The magic bullet solution to pork-barrelling and "sports rorts" that nobody talks about: electoral reform
Pork-barrelling is out of control in Australia. Grattan Institute aptly summarizes the extent of the problem in their recent report:
Coalition and Labor federal and state governments have all used grants for infrastructure and services to ‘reward’ voters in government seats and ‘buy votes’ in marginal seats. This means worthy projects in other electorates miss out.
Of 19,000 grants allocated by the former federal Coalition government under 11 grant programs between 2017 and 2021, $1.9 billion went to Coalition seats but only $530 million to Labor seats.
Across a sample of programs in the three biggest states, government seats got more than $1 million on average, compared to just over $300,000 on average for opposition seats.
Pretty shocking stuff. However, I was surprised to see the report’s recommendations suggest solutions like more more transparency and removing some of the decision-making power from ministers, when there’s a much simpler, more powerful solution, already successfully implemented in other countries: Electoral reform.
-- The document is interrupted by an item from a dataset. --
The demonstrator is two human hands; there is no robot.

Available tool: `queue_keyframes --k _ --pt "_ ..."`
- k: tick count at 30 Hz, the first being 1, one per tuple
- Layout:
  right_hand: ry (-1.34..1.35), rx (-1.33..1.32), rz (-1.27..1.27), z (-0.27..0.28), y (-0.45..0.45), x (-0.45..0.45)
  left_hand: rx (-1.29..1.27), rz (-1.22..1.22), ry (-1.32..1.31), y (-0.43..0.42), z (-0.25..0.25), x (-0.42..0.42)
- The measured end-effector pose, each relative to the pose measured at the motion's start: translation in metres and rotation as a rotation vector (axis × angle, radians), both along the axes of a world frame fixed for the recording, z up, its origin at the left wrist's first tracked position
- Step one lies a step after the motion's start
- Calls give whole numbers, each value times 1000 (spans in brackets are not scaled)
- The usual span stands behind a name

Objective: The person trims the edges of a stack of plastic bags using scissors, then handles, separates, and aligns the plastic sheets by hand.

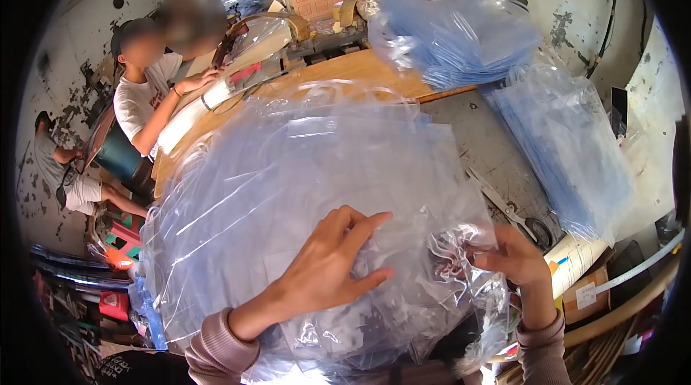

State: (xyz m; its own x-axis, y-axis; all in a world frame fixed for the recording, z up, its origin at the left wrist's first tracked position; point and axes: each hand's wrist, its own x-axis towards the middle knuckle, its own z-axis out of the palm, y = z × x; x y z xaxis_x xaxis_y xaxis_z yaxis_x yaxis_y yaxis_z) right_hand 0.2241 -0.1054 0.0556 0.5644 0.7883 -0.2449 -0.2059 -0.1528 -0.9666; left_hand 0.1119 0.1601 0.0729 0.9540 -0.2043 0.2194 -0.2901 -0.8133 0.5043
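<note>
A broad pile of clear, bluish plastic sheets or bags (338,169) covers the middle of the view. Over its front part is my left hand (331,262), thumb and fingers spread apart, holding nothing. At the pile's right edge my right hand (515,259) has its fingers curled at crumpled clear plastic (461,259) with small reddish and white marks. The fingertips are partly hidden, and the plastic is pinched there. Loose plastic hangs below, between my right hand and the pile.
Scissors (515,216) lie right of the pile. More plastic stacks (461,39) (568,147) are at the back and right. A rolled tube (576,262) and a cardboard box (586,298) are lower right. People (147,97) are at the left, beyond the wooden table edge (331,72).
</note>
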Motion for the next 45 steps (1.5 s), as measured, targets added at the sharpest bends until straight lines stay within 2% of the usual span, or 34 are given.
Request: queue_keyframes --k 1,4,8,9,10,17,19,22,24,31,33,36,40,42,43,45 --pt "98 113 -92 -3 8 -2 -34 -5 -45 0 -3 1" --pt "76 216 -84 -13 24 8 -118 22 -36 -3 -7 -1" --pt "68 112 -100 -8 33 13 -50 -34 -23 -2 -8 1" --pt "-88 165 -146 -19 34 13 -8 -66 -48 -1 -9 2" --pt "-81 160 -144 -18 35 11 32 -100 -75 -1 -11 3" --pt "-108 174 -166 -10 30 5 -162 -35 -104 -1 -6 1" --pt "-107 159 -127 -12 29 5 -134 -31 -144 1 -6 2" --pt "-112 279 -114 -22 29 3 -76 -9 -161 0 -3 1" --pt "-344 337 -52 -24 31 4 -22 -17 -168 -2 -2 -1" --pt "-261 632 -217 -12 50 -7 145 12 -261 -11 -1 -7" --pt "-585 587 -144 -20 47 1 170 29 -274 -13 -2 -7" --pt "-662 501 -106 -18 41 2 187 54 -246 -20 -3 -5" --pt "-575 506 -149 -18 42 -1 72 33 -224 -29 7 2" --pt "-720 501 40 -22 41 5 -3 4 -205 -30 2 6" --pt "-717 498 38 -24 42 3 -73 -17 -191 -29 0 6" --pt "-600 547 -42 -27 46 -3 -52 -11 -175 -28 -1 5"
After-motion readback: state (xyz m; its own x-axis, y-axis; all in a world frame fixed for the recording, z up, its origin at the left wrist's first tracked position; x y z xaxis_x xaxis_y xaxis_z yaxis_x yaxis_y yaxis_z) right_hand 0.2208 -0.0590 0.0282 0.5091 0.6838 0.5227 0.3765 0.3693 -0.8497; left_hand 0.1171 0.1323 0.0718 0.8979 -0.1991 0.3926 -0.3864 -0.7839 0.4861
A brief look over the Tasman Sea, for instance, would reveal that this problem simply doesn’t exist in New Zealand, thanks to New Zealand’s proportional voting system.
How it works in New Zealand
In previous posts, we’ve looked at how Australia’s single member electorates create a massive amount of wasted vote, which means some votes (and voters) are a lot more influential than others over the final result.
New Zealand’s MMP (mixed-member proportional) system, however, means that the geographic location or dispersal of voters doesn’t matter. Each vote for a party counts equally in determining the number of seats allocated to that party in parliament, regardless of where that vote is located.
(New Zealand still has electorates, but except in rare edge cases, electorate votes do not affect the number of seats the party is granted in parliament, only the composition. Also, sometimes parties with a low vote count are excluded from a proportional allocation of seats based on a threshold. These quirks aren’t relevant to the point being made here, and aren’t essential elements of the system, no nitpicking please.)
So why is nobody talking about this?
Australia’s wasted vote problem is nothing less than the root cause of pork-barrelling and sports rorts. Because any additional votes gained in safe seats are wasted (1000 additional losing votes or winning votes doesn’t change the final result at all), all the focus, both in campaigning and location-based funding goes into swing seats.
“Sports rorts” was a major, ongoing scandal at the last election, with a huge amount of coverage, but nobody ever connected this to its root cause - Australia’s terrible, non-proportional electoral system.
Solve wasted vote - solve pork-barrelling. It’s that simple.